Over the past three or four years I’ve been slowly building a little digital empire for myself, by linking together various computers in interesting ways. I run my own e-mail, web hosting (quite independently of SilentFlame, the charitable web hosting organisation I run), DNS and Jabber, and with my friends have a private VPN, a sort of Internet of our own, where we have web addresses like http://zephyr.athenet/ for my desktop computer.
I’ve decided that it’s time for all this to come to an end. It fuels a strange kind of megalomania on my part, but also costs money I’d rather not be spending: around £90/year. But the main thing is that I don’t like having the responsibility for these services on my head. The e-mail service in particular is relied upon by eight to ten others, and I find that responsibility uncomfortably weighty.
But I still need a host out there on the Internet to sync my files, and do e-mail and web. The solution is SDF. Through then I can get everything I need. The only exception is the storage of large files. They are currently working on implementing such a service, though, and even if that doesn’t go ahead there is S3.
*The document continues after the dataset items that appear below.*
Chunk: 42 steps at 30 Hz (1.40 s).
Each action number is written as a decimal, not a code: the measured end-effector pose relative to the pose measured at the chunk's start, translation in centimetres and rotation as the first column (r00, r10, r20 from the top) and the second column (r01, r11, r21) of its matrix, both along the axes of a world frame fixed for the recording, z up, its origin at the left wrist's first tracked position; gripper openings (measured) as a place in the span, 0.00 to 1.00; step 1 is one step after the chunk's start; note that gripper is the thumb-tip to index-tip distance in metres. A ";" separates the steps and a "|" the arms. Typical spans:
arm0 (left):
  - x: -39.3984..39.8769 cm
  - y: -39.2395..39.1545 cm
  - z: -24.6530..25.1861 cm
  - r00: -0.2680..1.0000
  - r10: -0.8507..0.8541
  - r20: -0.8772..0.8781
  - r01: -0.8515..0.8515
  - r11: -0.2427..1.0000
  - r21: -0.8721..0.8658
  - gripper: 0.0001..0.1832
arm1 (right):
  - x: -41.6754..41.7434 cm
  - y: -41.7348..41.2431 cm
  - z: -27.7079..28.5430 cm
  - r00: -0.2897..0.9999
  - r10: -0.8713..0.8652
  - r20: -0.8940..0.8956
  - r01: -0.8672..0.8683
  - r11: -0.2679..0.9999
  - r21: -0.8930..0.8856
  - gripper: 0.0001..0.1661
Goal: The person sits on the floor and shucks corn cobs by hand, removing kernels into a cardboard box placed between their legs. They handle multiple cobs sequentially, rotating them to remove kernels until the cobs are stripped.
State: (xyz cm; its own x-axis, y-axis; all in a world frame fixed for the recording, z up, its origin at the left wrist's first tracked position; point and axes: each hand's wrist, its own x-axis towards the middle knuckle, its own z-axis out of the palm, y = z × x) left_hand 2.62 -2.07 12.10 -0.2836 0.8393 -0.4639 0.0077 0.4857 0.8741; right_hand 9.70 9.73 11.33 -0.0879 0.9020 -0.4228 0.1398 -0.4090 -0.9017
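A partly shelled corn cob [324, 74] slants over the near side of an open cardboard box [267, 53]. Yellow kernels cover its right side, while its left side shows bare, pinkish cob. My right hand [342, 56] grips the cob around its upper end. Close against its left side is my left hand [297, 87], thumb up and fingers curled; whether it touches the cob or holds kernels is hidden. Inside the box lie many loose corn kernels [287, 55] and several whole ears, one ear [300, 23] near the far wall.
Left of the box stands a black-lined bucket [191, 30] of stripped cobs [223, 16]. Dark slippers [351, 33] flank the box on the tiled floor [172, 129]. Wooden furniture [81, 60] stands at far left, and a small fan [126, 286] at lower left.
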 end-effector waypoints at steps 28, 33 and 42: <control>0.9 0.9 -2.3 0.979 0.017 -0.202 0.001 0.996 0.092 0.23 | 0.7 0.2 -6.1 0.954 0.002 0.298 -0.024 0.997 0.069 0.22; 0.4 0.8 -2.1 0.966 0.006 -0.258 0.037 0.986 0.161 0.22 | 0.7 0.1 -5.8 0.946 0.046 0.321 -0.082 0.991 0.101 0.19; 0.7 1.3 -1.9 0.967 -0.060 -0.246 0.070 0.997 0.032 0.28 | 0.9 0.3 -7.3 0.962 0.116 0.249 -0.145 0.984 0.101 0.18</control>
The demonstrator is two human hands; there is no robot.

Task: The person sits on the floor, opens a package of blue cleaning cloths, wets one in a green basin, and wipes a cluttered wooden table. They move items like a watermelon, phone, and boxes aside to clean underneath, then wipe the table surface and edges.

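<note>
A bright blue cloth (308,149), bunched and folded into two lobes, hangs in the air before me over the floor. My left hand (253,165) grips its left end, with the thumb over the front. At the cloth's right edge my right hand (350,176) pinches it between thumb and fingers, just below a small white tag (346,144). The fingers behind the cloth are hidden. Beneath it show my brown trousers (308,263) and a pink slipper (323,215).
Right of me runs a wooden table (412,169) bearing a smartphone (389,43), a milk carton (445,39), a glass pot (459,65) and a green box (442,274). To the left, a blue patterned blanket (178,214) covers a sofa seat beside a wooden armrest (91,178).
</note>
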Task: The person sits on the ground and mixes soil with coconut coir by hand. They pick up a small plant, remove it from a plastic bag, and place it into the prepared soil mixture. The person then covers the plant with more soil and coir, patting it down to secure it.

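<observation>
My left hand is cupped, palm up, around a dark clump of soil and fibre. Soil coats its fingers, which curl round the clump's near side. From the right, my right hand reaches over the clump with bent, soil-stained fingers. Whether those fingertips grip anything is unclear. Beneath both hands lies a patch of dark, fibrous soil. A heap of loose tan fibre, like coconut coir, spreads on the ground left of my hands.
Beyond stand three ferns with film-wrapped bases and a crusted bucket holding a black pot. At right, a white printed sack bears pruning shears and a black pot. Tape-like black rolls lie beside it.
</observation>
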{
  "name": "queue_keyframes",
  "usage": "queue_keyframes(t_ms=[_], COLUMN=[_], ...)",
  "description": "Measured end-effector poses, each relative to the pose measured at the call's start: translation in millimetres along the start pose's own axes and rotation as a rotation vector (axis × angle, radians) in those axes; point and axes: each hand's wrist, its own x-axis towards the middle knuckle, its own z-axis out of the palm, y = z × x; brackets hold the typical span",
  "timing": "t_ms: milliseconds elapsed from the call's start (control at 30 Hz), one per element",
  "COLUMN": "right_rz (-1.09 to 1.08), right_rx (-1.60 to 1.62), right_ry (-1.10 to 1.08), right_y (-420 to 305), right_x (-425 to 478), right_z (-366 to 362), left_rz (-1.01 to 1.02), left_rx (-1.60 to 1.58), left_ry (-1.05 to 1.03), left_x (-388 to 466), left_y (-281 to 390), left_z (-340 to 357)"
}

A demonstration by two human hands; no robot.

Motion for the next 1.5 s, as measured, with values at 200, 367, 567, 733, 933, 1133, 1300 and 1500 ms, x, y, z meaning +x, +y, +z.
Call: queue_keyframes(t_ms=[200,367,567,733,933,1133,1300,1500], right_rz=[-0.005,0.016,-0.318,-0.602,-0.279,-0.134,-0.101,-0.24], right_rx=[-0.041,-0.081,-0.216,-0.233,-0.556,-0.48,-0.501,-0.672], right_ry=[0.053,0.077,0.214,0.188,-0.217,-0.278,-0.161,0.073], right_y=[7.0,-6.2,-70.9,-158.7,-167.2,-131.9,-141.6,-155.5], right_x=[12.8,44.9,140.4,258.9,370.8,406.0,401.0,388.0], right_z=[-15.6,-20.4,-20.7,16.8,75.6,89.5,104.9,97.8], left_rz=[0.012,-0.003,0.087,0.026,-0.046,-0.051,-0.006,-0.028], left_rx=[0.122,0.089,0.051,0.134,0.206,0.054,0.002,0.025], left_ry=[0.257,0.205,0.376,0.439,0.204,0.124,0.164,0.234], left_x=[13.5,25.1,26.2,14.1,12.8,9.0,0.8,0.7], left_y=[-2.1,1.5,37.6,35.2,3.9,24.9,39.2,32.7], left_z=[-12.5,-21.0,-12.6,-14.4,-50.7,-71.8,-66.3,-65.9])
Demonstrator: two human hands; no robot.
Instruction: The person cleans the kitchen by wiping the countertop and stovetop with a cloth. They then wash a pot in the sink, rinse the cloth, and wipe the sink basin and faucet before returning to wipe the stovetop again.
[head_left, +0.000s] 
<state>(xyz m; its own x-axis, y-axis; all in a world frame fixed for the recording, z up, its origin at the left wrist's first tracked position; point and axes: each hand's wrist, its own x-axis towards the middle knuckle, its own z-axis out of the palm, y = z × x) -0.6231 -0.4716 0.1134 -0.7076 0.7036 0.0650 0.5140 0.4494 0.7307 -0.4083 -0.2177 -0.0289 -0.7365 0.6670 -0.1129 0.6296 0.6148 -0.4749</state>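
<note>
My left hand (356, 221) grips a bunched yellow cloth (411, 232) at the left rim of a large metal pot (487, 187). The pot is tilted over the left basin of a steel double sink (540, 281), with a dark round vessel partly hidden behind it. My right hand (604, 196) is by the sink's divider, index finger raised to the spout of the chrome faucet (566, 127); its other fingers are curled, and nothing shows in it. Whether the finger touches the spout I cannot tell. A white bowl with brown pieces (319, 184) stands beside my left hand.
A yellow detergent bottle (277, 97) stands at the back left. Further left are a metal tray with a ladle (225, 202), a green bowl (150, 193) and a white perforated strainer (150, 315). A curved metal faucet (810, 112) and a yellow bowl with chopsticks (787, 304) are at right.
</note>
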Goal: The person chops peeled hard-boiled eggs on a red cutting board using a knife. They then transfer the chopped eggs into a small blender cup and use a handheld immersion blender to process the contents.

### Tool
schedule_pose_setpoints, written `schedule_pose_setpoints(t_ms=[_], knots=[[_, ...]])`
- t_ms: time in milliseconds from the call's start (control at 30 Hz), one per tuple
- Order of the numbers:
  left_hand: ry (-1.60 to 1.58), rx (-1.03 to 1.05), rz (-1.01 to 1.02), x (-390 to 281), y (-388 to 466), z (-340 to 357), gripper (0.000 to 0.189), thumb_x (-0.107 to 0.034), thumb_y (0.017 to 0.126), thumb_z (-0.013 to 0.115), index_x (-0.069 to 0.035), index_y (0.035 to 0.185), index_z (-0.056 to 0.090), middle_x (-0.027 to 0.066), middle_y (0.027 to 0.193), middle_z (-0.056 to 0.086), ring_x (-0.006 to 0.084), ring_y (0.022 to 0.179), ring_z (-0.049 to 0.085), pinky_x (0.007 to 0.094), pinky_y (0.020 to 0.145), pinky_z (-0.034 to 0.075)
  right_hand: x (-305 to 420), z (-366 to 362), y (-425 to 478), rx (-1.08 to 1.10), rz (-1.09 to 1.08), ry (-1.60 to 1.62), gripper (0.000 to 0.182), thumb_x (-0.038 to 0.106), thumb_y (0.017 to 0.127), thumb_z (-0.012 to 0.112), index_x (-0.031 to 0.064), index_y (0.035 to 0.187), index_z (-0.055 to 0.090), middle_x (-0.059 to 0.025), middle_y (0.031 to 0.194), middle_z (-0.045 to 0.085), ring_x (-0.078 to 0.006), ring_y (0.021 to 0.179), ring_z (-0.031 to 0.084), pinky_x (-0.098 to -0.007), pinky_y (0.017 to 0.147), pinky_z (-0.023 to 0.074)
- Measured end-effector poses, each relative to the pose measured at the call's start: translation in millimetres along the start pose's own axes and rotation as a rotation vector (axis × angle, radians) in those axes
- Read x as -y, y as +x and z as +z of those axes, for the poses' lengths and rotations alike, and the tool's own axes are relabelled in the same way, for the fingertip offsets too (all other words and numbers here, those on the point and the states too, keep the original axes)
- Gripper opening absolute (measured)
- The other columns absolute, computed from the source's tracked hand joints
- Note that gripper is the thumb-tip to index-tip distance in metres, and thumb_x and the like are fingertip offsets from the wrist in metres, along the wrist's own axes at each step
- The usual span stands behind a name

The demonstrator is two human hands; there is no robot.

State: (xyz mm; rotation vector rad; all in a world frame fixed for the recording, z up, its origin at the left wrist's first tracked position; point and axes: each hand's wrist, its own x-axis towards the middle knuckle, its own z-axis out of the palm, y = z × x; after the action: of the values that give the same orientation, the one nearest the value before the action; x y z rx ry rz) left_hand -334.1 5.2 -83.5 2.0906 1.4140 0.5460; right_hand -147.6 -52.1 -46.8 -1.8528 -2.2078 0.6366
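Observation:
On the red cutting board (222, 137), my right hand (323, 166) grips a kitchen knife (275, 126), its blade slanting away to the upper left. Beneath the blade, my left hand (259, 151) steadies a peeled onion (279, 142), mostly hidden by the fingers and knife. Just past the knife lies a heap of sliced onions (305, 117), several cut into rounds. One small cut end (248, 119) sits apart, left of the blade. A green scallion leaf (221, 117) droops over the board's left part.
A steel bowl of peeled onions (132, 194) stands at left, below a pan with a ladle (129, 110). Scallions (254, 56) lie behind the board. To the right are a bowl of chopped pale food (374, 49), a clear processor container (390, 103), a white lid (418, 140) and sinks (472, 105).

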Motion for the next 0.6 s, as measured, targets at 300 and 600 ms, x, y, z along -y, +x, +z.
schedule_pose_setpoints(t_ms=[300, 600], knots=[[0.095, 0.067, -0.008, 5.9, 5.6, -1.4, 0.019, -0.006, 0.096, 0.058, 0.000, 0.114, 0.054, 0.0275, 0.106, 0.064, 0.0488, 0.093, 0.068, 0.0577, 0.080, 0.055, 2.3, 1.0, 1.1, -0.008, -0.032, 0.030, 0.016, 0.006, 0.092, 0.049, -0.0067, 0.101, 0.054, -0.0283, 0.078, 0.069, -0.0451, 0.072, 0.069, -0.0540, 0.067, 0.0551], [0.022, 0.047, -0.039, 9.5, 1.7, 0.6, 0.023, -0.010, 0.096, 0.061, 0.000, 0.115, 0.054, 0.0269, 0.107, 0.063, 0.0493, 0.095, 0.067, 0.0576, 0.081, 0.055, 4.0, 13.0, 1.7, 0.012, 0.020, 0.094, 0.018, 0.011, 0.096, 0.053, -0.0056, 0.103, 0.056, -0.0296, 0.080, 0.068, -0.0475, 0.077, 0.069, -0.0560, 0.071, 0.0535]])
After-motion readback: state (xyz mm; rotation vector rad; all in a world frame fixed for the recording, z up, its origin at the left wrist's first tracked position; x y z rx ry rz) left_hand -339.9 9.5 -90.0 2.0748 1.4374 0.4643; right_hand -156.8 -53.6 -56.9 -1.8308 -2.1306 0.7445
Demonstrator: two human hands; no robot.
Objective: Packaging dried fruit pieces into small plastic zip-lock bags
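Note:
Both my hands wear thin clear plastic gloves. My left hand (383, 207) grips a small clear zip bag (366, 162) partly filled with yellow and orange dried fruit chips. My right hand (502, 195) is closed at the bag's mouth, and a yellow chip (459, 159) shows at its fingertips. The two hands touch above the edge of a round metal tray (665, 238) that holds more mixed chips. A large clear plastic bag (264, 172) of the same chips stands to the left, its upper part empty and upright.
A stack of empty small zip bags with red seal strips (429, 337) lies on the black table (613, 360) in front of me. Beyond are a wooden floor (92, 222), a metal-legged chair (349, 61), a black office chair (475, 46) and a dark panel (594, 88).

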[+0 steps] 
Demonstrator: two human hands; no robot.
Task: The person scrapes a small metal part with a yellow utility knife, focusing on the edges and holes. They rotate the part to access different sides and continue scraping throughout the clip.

I do not seem to be able to resist, though, switching from Mutt to Alpine, since I’ll be reading my e-mail on a classically sysadmin’d NetBSD cluster.
This means giving up
as my primary e-mail address, which is sad because I’ve managed to stick with one address for a very long time. But the important thing with e-mail addresses is not that they never change, but that old ones continue to forward (a problem with my university account). And I’ll definitely have that forever.
It’s important to be aware of your attachments, and know when it is time to move on from their support, when they cease to be interesting hobbies and more weird ego-dependencies.